For her, said Lewis, the way that books are categorized and shelved now in bookstores and libraries is antiquated and unhelpful; in a lot of ways, she said, it might even be better to shelve authors by characteristics like how they use commas, or even by their publisher. When asked where booksellers should shelve Baldwin for maximum impact, Gerald said that, since he compares Baldwin to writers like Voltaire and Dostoevsky and Didion and Audre Lorde, for various reasons, perhaps Baldwin should be displayed alongside them as a way of demonstrating the similar import of his work.
Baldwin is, as the late Mary Oliver has been described, a poet of attention, Gerald said, because “he sees so much more beyond the surface, [he sees] the human condition and, by virtue of that, our society.”
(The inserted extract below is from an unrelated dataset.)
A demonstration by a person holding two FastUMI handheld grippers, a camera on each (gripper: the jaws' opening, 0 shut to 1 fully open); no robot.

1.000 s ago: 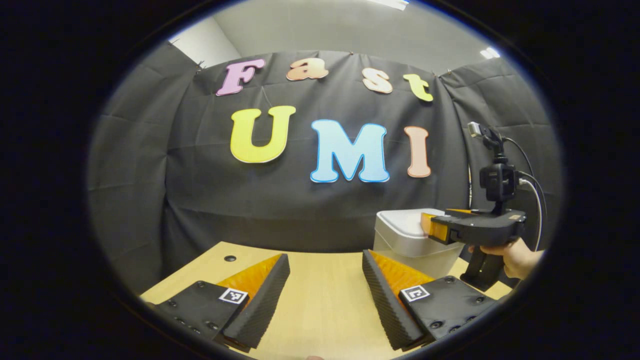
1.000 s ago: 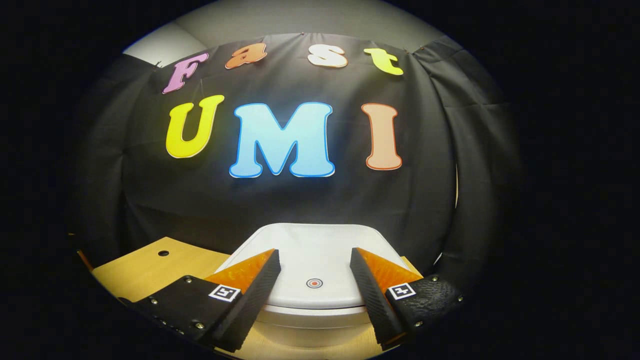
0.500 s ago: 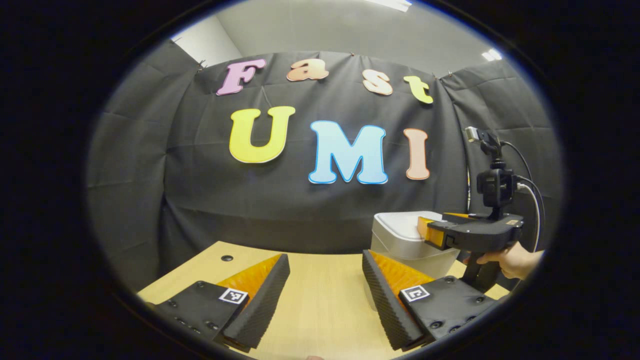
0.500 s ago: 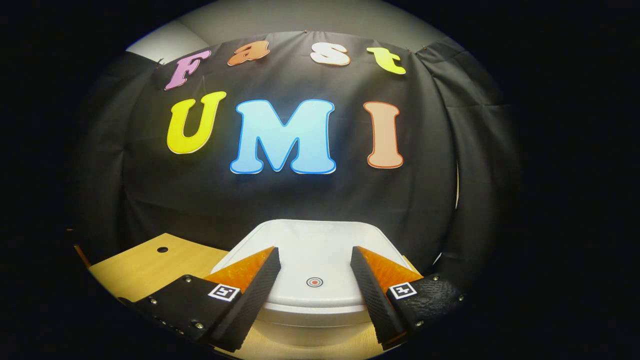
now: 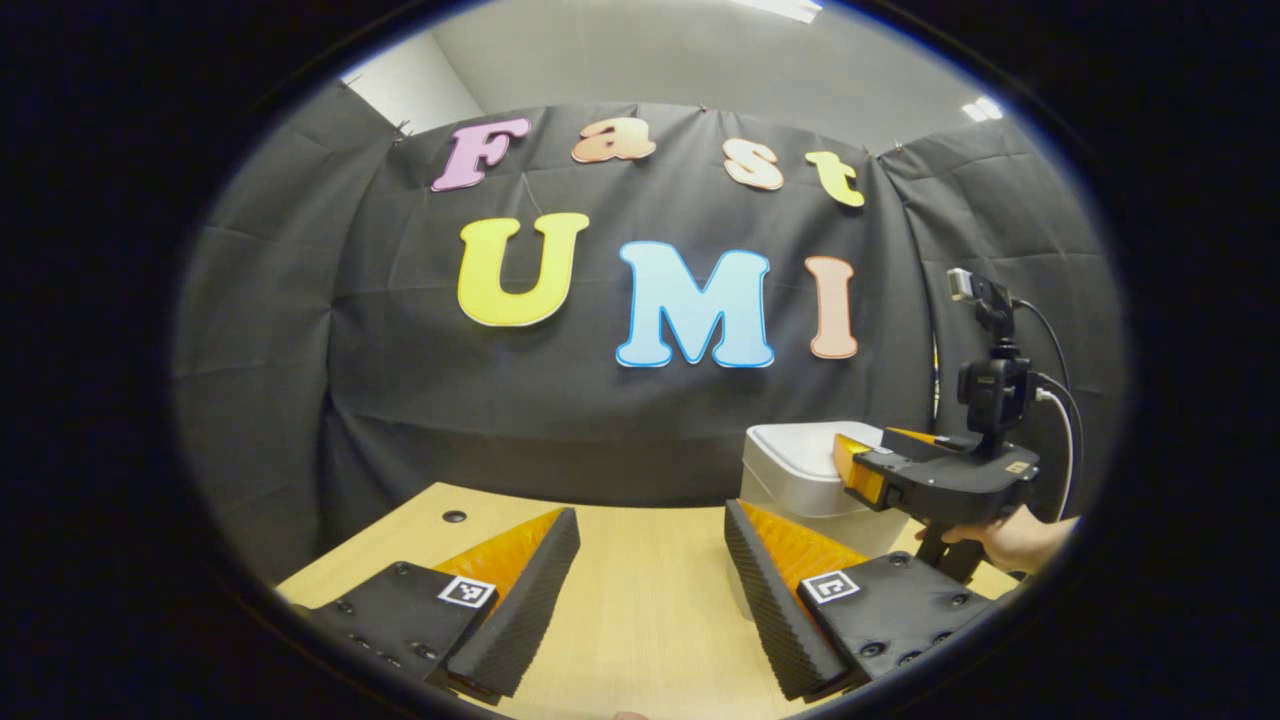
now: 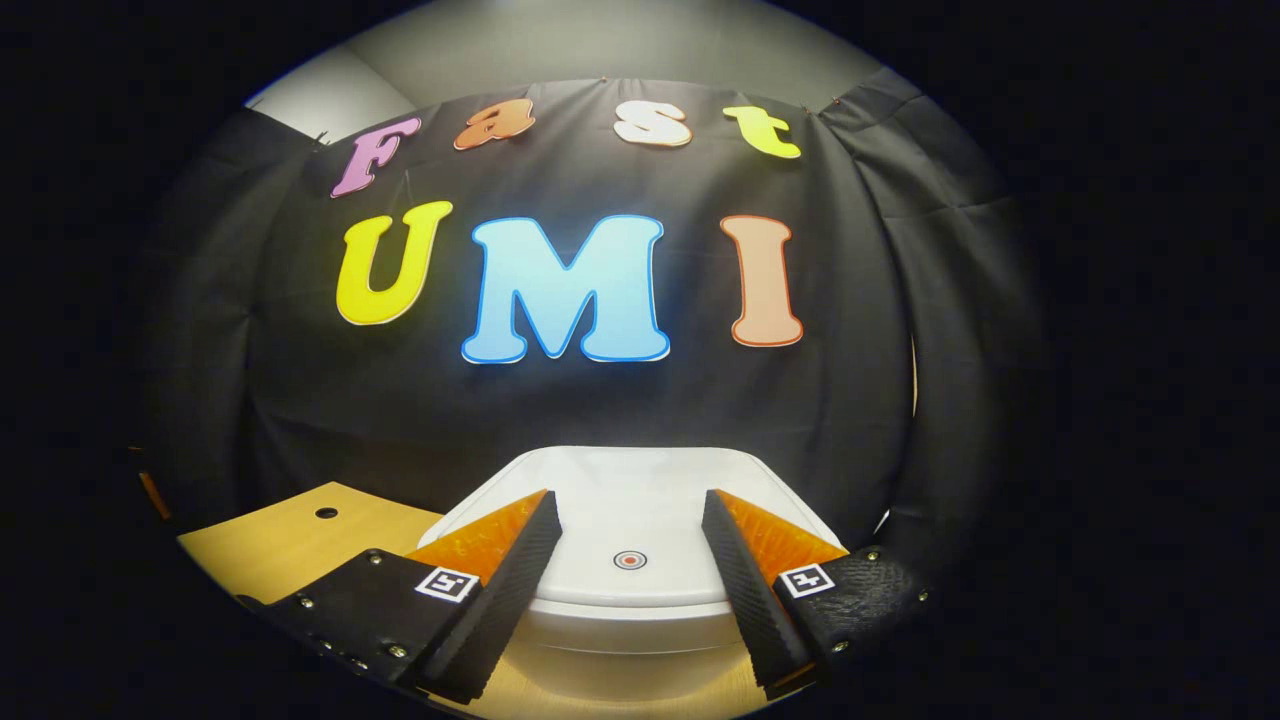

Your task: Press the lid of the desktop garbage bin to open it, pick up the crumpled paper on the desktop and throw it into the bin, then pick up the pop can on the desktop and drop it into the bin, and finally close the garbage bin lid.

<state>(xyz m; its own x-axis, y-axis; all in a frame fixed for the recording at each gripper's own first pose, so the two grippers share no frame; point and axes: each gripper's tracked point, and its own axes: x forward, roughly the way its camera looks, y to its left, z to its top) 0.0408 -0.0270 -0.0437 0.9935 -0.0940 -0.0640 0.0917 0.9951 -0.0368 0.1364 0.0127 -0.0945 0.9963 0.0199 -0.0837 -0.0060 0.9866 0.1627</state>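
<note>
A white desktop garbage bin [image 6: 625, 610] stands at the back of the wooden desk, its lid [image 6: 630, 500] down and flat, with a small round mark [image 6: 629, 560] near the front edge. My right gripper [image 6: 628, 505] is open and sits low over the lid's front, one finger on each side of the mark. In the left gripper view the bin [image 5: 800, 480] is at the right, and the right gripper [image 5: 850, 462], held by a hand [image 5: 1010, 540], reaches over its lid. My left gripper [image 5: 650, 525] is open over bare desk with nothing between its fingers.
The light wooden desk [image 5: 640, 590] runs back to the black cloth wall and has a small round hole [image 5: 455, 517] near its far left corner. The bin stands close against the cloth wall.
The right gripper has dipped slightly towards the lid's front, the hand behind it sinking lower. The lid stays down and the left gripper has barely moved.
</note>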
“This is why Baldwin, in some ways, reminds me especially of the novels of Dostoevsky more than any other American novelist,” he said. “There is a certain provincialism in the way Americans see themselves and the world and life and that Baldwin resists. He is always pulling you out of the provincial, even if it is the provincial of the category… I think Baldwin’s greatest gift is he brings us to other people starting with ourselves. He brings us to ourselves and to a deeper understanding of our country.”
Lewis agreed that Baldwin is an author who forces the reader to see the magnificence and beauty and horror of the world and refuses to let them off the hook when it comes to certain uncomfortable truths. “Baldwin sees so meticulously, which is a gift,” Lewis said, “but he also fervently demands that you as a reader admit that you see it too, that you stop pretending you don’t see everything — from the boy on the corner being killed by a black cop, to the feather on a bird’s wing at the windowsill outside your window.”
“Baldwin begs us not to be lazy,” added Gerald. “The question is not, what if everybody read James Baldwin? I think the question, at this hour in America, is, what if everybody believed James Baldwin? What if everybody understood what James Baldwin was trying to get us to see and, more importantly, trying to get us to do and commit to and disabuse ourselves of?”